There is consensus among regional actors that the FDLR needs to be neutralised in order to make headway in the stabilisation of the eastern DRC
Determination of the international community
Given the central role of the UN, its Group of Experts and MONUSCO in the stability of the region, the UN Security Council has been briefed on a regular basis on developments.
The US Special Envoy for the Great Lakes Region of Africa and the DRC, Russell Feingold, and Djinnit have both travelled to the region in recent months and issued statements encouraging the FDLR to voluntarily disarm.
Emphasising that there should be no further delays beyond the 2 January 2015 deadline, the UN Security Council in a presidential statement on 5 November called on MONUSCO and the DRC government to update operational plans for military action against the FDLR that should begin no later than January 2015.
Major issues for the PSC
A major issue for the PSC is the continuing insecurity in eastern DRC including the recent spike in violence and the slow progress in the implementation of the PSC Framework agreement both nationally and in the region.
A further area of concern for the PSC is how to ensure that the 2 January deadline does not pass without significant progress in the disarmament of the FDLR, in order to avoid a relapse into military confrontation.
Another major issue for the PSC is to avoid a situation where ties between some elements in the FARDC and the FDLR and tensions among key countries in the region undermine the implementation of the PSC Framework and the necessary action and coordination to neutralise the FDLR, should the 2 January deadline not be met.
The Council could follow up on the request of the Guarantors of the PSC Framework for it to consider the situation in eastern DRC
Options for the PSC
In the light of the challenges facing the PSC Framework and the continuing insecurity on the ground, the Council could follow up on the request of the Guarantors of the PSC Framework, made at their meeting of 1 December 2014 for it to consider the situation in eastern DRC.
Given the fast-approaching deadline, the PSC could encourage the Guarantors of the PSC Framework to rapidly implement the necessary assurances and incentives to encourage the FDLR’s prompt disarmament.

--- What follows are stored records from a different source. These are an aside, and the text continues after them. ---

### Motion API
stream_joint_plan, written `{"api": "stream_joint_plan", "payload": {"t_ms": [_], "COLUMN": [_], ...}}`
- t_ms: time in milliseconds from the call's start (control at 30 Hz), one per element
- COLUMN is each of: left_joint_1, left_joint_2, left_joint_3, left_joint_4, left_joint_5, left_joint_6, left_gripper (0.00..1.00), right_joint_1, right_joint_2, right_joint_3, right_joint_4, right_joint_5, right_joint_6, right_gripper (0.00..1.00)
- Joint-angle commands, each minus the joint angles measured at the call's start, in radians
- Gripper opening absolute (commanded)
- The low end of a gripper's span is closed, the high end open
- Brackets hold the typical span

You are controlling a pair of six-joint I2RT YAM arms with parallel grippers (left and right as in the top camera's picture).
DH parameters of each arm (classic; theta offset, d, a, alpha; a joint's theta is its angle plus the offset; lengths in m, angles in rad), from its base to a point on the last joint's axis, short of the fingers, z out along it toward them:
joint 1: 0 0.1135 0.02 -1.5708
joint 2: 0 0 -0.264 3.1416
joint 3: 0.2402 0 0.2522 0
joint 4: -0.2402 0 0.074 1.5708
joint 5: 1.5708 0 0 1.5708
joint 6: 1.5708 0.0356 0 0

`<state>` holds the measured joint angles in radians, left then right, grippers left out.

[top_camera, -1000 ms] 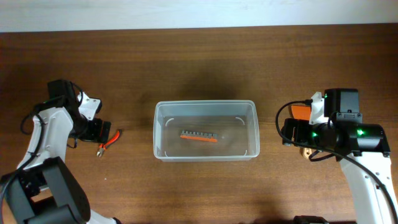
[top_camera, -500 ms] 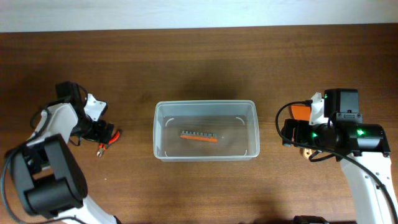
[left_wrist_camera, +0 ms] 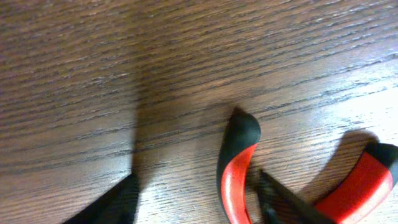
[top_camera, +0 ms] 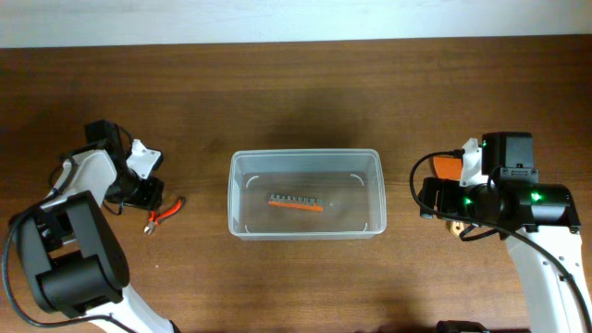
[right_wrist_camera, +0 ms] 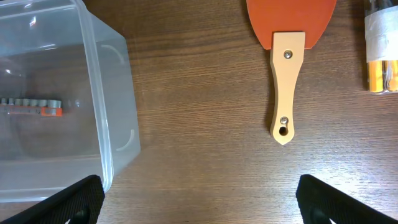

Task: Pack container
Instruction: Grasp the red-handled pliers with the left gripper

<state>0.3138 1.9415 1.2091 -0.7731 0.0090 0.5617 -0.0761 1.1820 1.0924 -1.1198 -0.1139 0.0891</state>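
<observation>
The container (top_camera: 305, 227), a clear plastic tub, stands mid-table and holds an orange strip of small sockets (top_camera: 296, 202). It also shows at the left of the right wrist view (right_wrist_camera: 115, 93). Red-handled pliers (top_camera: 166, 212) lie on the wood left of it. My left gripper (top_camera: 148, 196) is down at the pliers and open. In the left wrist view one red handle (left_wrist_camera: 233, 174) lies between its fingers (left_wrist_camera: 118, 205), and the other handle (left_wrist_camera: 367, 180) lies outside to the right. My right gripper (top_camera: 442, 208) is open wide and empty, right of the container.
An orange spatula with a wooden handle (right_wrist_camera: 286, 87) lies under my right gripper, its blade showing in the overhead view (top_camera: 447, 166). A clear tube with yellow pieces (right_wrist_camera: 380, 43) lies further right. The table's far edge meets a white wall (top_camera: 296, 18).
My left wrist has swung in over the pliers and the pliers have shifted slightly right. My right arm and the container have not moved.
</observation>
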Motion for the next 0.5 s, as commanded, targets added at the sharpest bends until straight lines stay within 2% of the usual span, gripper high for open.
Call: {"api": "stream_joint_plan", "payload": {"t_ms": [0, 133, 167, 200, 367, 467], "left_joint_1": [0.003, 0.003, 0.003, 0.003, 0.003, 0.002], "left_joint_2": [0.078, 0.078, 0.078, 0.078, 0.078, 0.078], "left_joint_3": [-0.029, -0.029, -0.029, -0.029, -0.029, -0.029], "left_joint_4": [0.006, 0.006, 0.006, 0.006, 0.006, 0.006], "left_joint_5": [-0.038, -0.038, -0.038, -0.038, -0.038, -0.038], "left_joint_6": [0.008, 0.008, 0.008, 0.008, 0.008, 0.002], "left_gripper": [0.52, 0.29, 0.16, 0.11, 0.08, 0.02], "right_joint_1": [-0.004, -0.004, -0.004, -0.004, -0.004, -0.004], "right_joint_2": [0.0, 0.0, 0.0, 0.0, 0.0, 0.0], "right_joint_3": [0.019, 0.019, 0.019, 0.019, 0.019, 0.019], "right_joint_4": [0.0, 0.0, 0.0, 0.0, 0.0, 0.0], "right_joint_5": [0.014, 0.018, 0.018, 0.02, 0.021, 0.021], "right_joint_6": [-0.006, -0.006, -0.006, -0.006, -0.006, -0.006], "right_gripper": [0.99, 0.99, 0.99, 0.99, 0.99, 0.99]}}
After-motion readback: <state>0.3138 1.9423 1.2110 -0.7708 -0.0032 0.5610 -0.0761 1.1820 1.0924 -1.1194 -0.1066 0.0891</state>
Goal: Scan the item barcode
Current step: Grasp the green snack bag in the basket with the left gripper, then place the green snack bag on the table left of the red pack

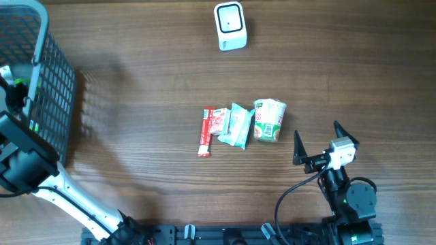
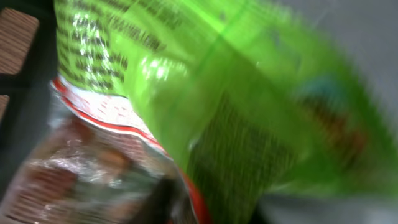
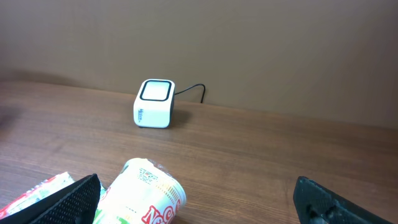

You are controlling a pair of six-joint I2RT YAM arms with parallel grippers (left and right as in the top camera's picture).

The PSC could call on the ICGLR and SADC countries to scale up the regional consensus on extending full support for the efforts of FARDC and the FIB for neutralising the FDLR including through normalising regional relations.
The PSC could urge the countries in the region that the successful elimination of the FDLR as a security problem requires that the military action, if it comes to that, be accompanied by political processes. This includes security guarantees that facilitate the disarmament and return of ordinary FDLR members and other refugees.
The PSC could request the AU Commission to work with the Special Envoy of the UN Secretary General for the Great Lakes Region to initiate a broader regional dialogue. This will be part of the PSC Framework for addressing the regional root causes of the conflict, including the issues of refugees and the disarmament of all armed groups.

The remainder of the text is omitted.